Slow Wine Fair: una rete globale, tante voci dal mondo
Cuore pulsante di Slow Wine Fair è la sua comunità internazionale: oltre 1.000 aziende vinicole espositrici, tra cui 135 produttori internazionali, unite da valori condivisi. Le loro storie sono diverse, ma la loro è una visione comune.
Eccone qui alcune.
California, Stati Uniti – Irene de Barracuia & Yunuen Ibarra
Dalla California arriva la voce di Líderes Campesinas, un movimento popolare che difende i diritti e l’emancipazione delle donne, molte delle quali migranti, che lavorano nel settore agricolo. Attraverso l’istruzione, la leadership e l’organizzazione della comunità, queste donne stanno ridefinendo il lavoro nei vigneti dall’interno, dimostrando che l’inclusione rafforza sia la professionalità sia la sostenibilità nei campi.
Sydney, Australia – Amelia Birch
A Sydney, la sommelier Amelia Birch ha fondato Famelia, un wine bar e negozio di vini dedicato esclusivamente ai vini prodotti da donne. In un settore in cui le donne rappresentano ancora una minoranza tra i produttori, Famelia è sia un’attività commerciale sia una dichiarazione: la visibilità è importante. Creando uno spazio per le donne produttrici di vino e promuovendo il dibattito sull’equità e la rappresentanza, Birch dimostra come l’ospitalità possa diventare una piattaforma per il cambiamento culturale.
I numeri delle cantine internazionali
- Albania: 2
- Argentina: 5
- Australia: 1
- Austria: 12
- Azerbaijan: 3
- Bulgaria: 5
- Cile: 1
- Croazia: 1
- Francia: 33
- Georgia: 8
- Germania: 7
- Grecia: 11
- Marocco: 1
- Messico: 2
- Polonia: 1
- Portogallo: 5
- Regno Unito: 1
- Repubblica di San Marino: 1
- Romania: 3
- Slovacchia: 1
- Slovenia: 10
- Spagna: 12
- Ucraina: 1
- Ungheria: 1
- USA: 1
E inoltre: 2 produttori di sidri, dal Belgio e dal Regno Unito e tre produttori di sakè dal Giappone.
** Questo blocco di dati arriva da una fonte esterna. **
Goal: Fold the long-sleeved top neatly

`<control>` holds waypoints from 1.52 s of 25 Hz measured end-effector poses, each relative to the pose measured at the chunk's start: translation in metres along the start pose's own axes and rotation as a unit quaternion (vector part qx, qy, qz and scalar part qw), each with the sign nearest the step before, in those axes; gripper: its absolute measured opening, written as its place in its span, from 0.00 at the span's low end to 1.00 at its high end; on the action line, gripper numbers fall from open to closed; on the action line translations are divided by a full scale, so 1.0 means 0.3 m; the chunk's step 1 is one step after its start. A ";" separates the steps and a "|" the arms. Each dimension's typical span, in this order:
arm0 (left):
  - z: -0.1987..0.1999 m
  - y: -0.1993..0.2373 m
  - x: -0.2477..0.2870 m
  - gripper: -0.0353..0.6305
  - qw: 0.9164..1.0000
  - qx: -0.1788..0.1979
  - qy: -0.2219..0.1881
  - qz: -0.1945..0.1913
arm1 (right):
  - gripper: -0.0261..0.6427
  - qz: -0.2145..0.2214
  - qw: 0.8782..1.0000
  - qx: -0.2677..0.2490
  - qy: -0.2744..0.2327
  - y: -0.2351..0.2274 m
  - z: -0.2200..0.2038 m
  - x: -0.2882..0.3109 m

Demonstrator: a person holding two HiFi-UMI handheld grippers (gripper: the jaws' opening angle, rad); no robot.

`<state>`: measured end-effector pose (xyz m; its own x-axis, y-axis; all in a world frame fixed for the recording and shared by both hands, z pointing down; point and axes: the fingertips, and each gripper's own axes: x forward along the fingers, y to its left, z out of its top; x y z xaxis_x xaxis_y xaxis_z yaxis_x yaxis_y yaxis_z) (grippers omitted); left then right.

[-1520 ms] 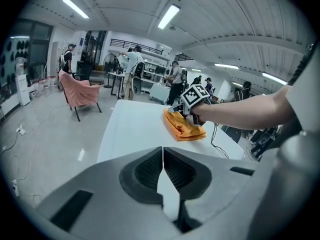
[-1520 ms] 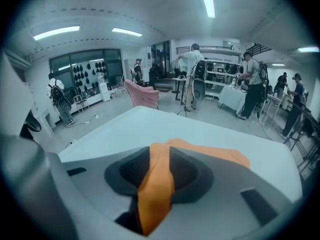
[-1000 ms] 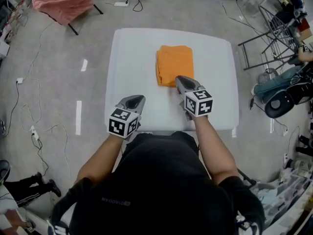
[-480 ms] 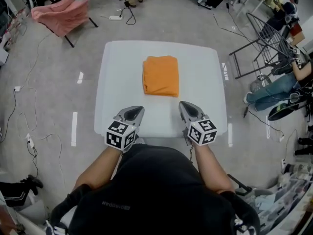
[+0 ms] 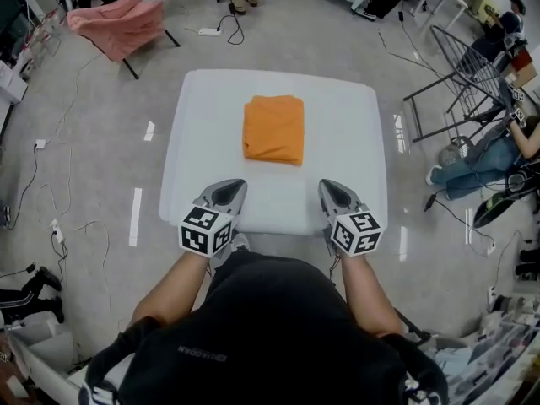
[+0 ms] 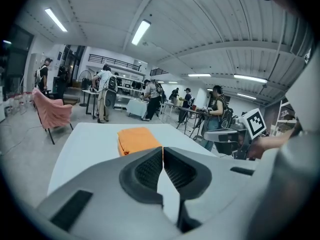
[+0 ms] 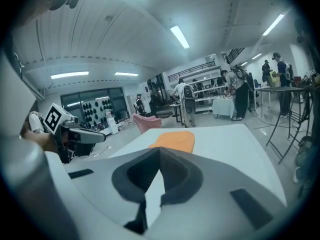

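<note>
The orange long-sleeved top (image 5: 273,129) lies folded into a neat rectangle on the far half of the white table (image 5: 354,142). It also shows in the left gripper view (image 6: 136,139) and the right gripper view (image 7: 172,140), beyond the jaws. My left gripper (image 5: 231,191) hovers over the table's near edge at the left, shut and empty. My right gripper (image 5: 334,191) hovers over the near edge at the right, shut with nothing in it. Both are well short of the top.
A pink-draped chair (image 5: 118,24) stands at the far left. A metal rack (image 5: 460,66) and a seated person (image 5: 489,154) are at the right. Cables (image 5: 59,192) run over the floor at the left. Several people stand in the background (image 6: 105,91).
Both grippers have pulled back from the folded top toward the table's near edge. The right gripper, which was at the top's near corner, has left it and its jaws have closed.
</note>
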<state>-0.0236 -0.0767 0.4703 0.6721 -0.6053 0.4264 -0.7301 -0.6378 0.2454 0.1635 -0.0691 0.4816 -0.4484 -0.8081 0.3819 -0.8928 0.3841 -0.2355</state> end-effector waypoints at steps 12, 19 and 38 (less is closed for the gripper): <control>0.001 -0.044 -0.007 0.07 1.000 -0.013 0.004 0.006 | 0.05 0.012 1.000 -0.006 -0.005 0.015 0.014 -0.050; 0.015 -0.035 0.000 0.07 1.000 -0.004 0.002 0.010 | 0.05 0.014 1.000 -0.004 0.001 0.010 -0.003 -0.025; 0.029 -0.027 -0.001 0.07 1.000 0.008 0.005 0.006 | 0.05 0.012 1.000 -0.004 0.006 0.016 0.008 -0.020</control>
<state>-0.0168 -0.0753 0.4606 0.6614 -0.6083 0.4389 -0.7363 -0.6380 0.2253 0.1620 -0.0635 0.4761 -0.4704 -0.7928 0.3874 -0.8819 0.4074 -0.2372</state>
Bessarabia, Ucraina – Kostiantyn Tintulov
Nel sud dell’Ucraina, nella storica regione vinicola della Bessarabia, Kostiantyn Tintulov produce vini naturali dai vigneti della sua tenuta utilizzando un minimo di prodotti chimici e l’energia solare. Anche in un contesto geopolitico difficile, la sua azienda vinicola guarda al futuro, condividendo pratiche rinnovabili e strategie di resilienza attraverso la Slow Wine Coalition e affermando il ruolo del vino come ponte tra le comunità.
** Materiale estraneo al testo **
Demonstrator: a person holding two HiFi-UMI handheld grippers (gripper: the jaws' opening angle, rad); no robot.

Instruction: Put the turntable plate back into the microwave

Campo Arcís, Spagna – Juan & Susana Piqueras García
Dopo aver lasciato la vita di città, Juan e Susana Piqueras García sono tornati nel loro villaggio di Campo Arcís per fondare la Bodega Pigar. Il loro progetto si concentra sul recupero di appezzamenti di vigneti abbandonati dai contadini anziani. Il rilancio di queste terre è diventato un atto collettivo, che ha riportato dignità all’agricoltura, rafforzato i legami comunitari e dato nuova vita a paesaggi dimenticati.
Jujuy, Argentina – Claudio Zucchino
A quasi 2.000 metri sul livello del mare, in uno dei vigneti più alti del mondo, Claudio Zucchino produce vini che parlano di altitudine, resistenza ed equilibrio. Membro della comunità Slow Food per il turismo enologico sostenibile nella Quebrada de Humahuaca, il suo progetto dimostra come la viticoltura possa proteggere ecosistemi fragili creando al contempo opportunità in territori montani remoti.